NIGERIA – The National Agency for Food and Drug Administration and Control (NAFDAC) in Nigeria has called for collaboration with pharmaceutical distributors and stakeholders to combat the distribution of substandard and falsified medicine.
NAFDAC is a federal agency under the Federal Ministry of Health that is responsible for regulating and controlling the manufacture, importation, exportation, advertisement, distribution, sale and use of food, drugs, cosmetics, medical devices, chemicals and packaged water.
The call for health collaboration is in line with the Nigerian Federal Agency’s five-year drug traceability plan for the country aimed at improving the integrity of the pharmaceutical distribution chain and solving issues affecting pharmaceutical distribution.
According to a report by the World Health Organization in 2017, one in 10 drugs sold in developing countries are fake or substandard and these counterfeit products are leading thousands to their early graves. These fake drugs are also growing threats to the pharmaceutical trade.
The global health organization further warned that a worrying number of authorized medicines fail to meet quality standards because of improper storage and other issues while fake drugs could contain incorrect doses, wrong ingredients or no active ingredients at all.
The drug traceability plan comes at a time when the Federal government has made efforts to shut down open drug markets operating at Idumota in Lagos, Sabon Gari Market in Kano State as well as Ariara Market in Aba, Abia State to reduce the harms that illicit drug use can inflict on the local community.
The plan seeks to address bad drug procurement and distribution systems problems and challenges the government has encountered in relocating the open drug markets to designated areas where the drug distribution system can be properly monitored.
Speaking at the Pharmaceutical Wholesalers and Distributors Association of Nigeria’s Conference held in Lagos, NAFDAC Director of Registration and Regulatory Affairs Dr. Monica Eimunjeze reaffirmed that there was already a regulatory framework in place for the five-year drug traceability plan.
“There is a five years implementation plan for traceability and different elements to that plan. We have a distribution framework but we still have a long way to go. We are also training industries on how to put things in place. It is a five-year plan and we are working towards it,” explained Dr Monica.

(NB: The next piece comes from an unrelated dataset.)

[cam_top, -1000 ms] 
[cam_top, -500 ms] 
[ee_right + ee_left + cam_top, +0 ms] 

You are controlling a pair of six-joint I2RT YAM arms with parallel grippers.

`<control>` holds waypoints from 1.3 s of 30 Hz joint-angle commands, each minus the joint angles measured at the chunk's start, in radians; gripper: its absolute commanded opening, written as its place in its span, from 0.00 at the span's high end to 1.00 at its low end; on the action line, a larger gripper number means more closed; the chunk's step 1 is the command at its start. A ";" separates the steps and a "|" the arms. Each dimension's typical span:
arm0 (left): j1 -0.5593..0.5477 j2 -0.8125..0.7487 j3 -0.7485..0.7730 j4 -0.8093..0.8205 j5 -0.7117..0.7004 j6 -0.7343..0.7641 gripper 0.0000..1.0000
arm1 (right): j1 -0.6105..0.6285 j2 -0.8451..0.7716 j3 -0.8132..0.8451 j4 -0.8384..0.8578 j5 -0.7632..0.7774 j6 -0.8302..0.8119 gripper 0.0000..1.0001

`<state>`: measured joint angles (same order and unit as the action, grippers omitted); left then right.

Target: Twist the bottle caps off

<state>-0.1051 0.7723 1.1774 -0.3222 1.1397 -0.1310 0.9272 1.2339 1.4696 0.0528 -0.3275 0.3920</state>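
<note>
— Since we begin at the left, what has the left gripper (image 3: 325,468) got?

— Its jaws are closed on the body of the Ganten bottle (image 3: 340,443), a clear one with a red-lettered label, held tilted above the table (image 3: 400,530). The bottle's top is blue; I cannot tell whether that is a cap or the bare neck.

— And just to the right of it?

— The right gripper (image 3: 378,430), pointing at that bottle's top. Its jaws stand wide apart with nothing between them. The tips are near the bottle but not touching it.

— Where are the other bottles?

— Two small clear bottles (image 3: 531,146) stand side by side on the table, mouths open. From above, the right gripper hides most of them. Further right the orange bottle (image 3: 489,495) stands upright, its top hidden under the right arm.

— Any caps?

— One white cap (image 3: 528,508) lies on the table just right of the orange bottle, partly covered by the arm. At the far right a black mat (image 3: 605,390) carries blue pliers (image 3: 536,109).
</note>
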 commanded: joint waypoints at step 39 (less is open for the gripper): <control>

Moreover, Nigeria has plans underway to inaugurated a drug distribution facility in Kano within the next three months in an effort to ensure that the drug distribution system is well-monitored and promote quality control of pharmaceutical products.
Pharmaceutical Wholesalers and Distributors Association of Nigeria Chairman Ernest Okafor revealed that the retailer’s association is trying to coming up with technological solutions to issues affecting the current pharmaceutical distribution system.
“The solution, going by the international best practices, is using technology to drive drug distribution. We are talking about traceability. If we can have a digital tool that can identify the different products, we can use it in the supply chain. We are after supply chain integrity,” he stated.